Glastonbury chair is a nineteenth-century term for an earlier wooden chair, usually of oak, possibly based on a chair made for Richard Whiting, the last Abbot of Glastonbury, England. The Glastonbury chair was known to exist since the Early Middle Ages, but seems to have disappeared from use in part of the Later Middle Ages; it re-emerged in use in Italy by the fifteenth century AD.
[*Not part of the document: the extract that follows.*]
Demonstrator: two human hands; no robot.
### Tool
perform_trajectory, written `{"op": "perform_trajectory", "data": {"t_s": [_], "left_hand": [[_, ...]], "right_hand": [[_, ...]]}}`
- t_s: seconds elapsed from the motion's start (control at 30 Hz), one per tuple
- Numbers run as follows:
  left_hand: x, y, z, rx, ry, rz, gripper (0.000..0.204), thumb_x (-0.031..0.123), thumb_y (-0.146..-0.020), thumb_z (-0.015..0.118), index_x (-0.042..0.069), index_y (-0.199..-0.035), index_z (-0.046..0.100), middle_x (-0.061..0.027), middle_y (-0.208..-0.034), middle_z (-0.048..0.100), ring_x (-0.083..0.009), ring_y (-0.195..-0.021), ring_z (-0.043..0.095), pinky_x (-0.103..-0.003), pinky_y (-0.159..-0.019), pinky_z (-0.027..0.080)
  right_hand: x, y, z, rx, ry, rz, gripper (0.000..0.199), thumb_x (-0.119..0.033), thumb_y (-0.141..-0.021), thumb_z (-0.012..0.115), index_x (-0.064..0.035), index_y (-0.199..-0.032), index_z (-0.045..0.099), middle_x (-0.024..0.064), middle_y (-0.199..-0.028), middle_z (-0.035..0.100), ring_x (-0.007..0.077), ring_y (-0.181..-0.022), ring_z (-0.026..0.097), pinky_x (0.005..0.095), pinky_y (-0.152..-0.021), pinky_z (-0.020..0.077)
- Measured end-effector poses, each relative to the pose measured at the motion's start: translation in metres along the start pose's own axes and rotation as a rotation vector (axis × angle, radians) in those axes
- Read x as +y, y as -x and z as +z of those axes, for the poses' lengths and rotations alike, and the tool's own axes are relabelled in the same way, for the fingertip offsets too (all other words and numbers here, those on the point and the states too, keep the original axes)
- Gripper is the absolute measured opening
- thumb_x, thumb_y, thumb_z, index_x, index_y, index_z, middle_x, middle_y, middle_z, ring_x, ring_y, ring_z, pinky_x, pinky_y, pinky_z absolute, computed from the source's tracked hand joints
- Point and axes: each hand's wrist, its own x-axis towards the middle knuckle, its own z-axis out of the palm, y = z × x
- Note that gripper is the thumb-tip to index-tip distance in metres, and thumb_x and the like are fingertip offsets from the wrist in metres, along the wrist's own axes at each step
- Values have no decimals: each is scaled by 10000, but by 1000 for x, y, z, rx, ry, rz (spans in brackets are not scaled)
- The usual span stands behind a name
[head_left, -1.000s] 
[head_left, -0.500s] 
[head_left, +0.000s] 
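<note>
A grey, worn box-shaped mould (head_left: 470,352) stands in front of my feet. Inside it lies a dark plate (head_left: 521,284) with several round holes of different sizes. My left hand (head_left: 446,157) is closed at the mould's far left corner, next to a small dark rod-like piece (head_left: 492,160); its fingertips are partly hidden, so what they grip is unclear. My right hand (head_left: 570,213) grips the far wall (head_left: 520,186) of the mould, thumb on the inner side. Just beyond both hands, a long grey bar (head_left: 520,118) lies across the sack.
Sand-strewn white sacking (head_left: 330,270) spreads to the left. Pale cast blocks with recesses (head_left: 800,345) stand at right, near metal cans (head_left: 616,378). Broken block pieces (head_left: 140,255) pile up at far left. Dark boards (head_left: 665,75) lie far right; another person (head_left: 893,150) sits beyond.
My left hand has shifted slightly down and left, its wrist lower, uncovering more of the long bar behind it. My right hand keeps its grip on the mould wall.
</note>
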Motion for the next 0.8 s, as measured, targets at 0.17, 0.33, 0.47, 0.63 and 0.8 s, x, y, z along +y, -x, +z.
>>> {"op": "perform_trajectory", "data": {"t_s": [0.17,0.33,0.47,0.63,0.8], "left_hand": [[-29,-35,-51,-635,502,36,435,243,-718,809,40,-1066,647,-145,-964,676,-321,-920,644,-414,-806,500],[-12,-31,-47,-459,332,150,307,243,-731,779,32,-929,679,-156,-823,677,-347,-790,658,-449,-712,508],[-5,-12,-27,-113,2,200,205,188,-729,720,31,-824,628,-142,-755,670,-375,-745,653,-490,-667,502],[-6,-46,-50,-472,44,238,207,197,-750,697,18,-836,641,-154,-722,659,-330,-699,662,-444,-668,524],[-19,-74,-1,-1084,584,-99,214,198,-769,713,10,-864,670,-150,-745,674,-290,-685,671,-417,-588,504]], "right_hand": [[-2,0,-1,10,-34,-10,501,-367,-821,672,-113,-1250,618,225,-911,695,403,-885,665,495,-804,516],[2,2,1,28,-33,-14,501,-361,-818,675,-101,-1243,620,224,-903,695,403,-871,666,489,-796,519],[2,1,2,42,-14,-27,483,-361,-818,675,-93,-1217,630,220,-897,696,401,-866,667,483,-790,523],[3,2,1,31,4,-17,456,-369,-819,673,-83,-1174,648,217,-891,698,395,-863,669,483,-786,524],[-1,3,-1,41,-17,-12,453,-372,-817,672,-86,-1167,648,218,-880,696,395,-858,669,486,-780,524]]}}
In England it was made originally from a description brought back from Rome in 1504 by Abbot Richard Beere to Glastonbury Abbey, and was produced for or by John Arthur Thorne, a monk who was the treasurer at the abbey. Arthur perished on Glastonbury Tor in 1539, hanged, drawn and quartered alongside his master, Richard Whiting, the last Abbot of Glastonbury, during the dissolution of the monasteries. The Abbot sat on a Glastonbury chair during his trial at Bishop's Palace, Wells, where one of the two original surviving examples (illustrated) can still be seen, together with other chairs of this age and later reproductions.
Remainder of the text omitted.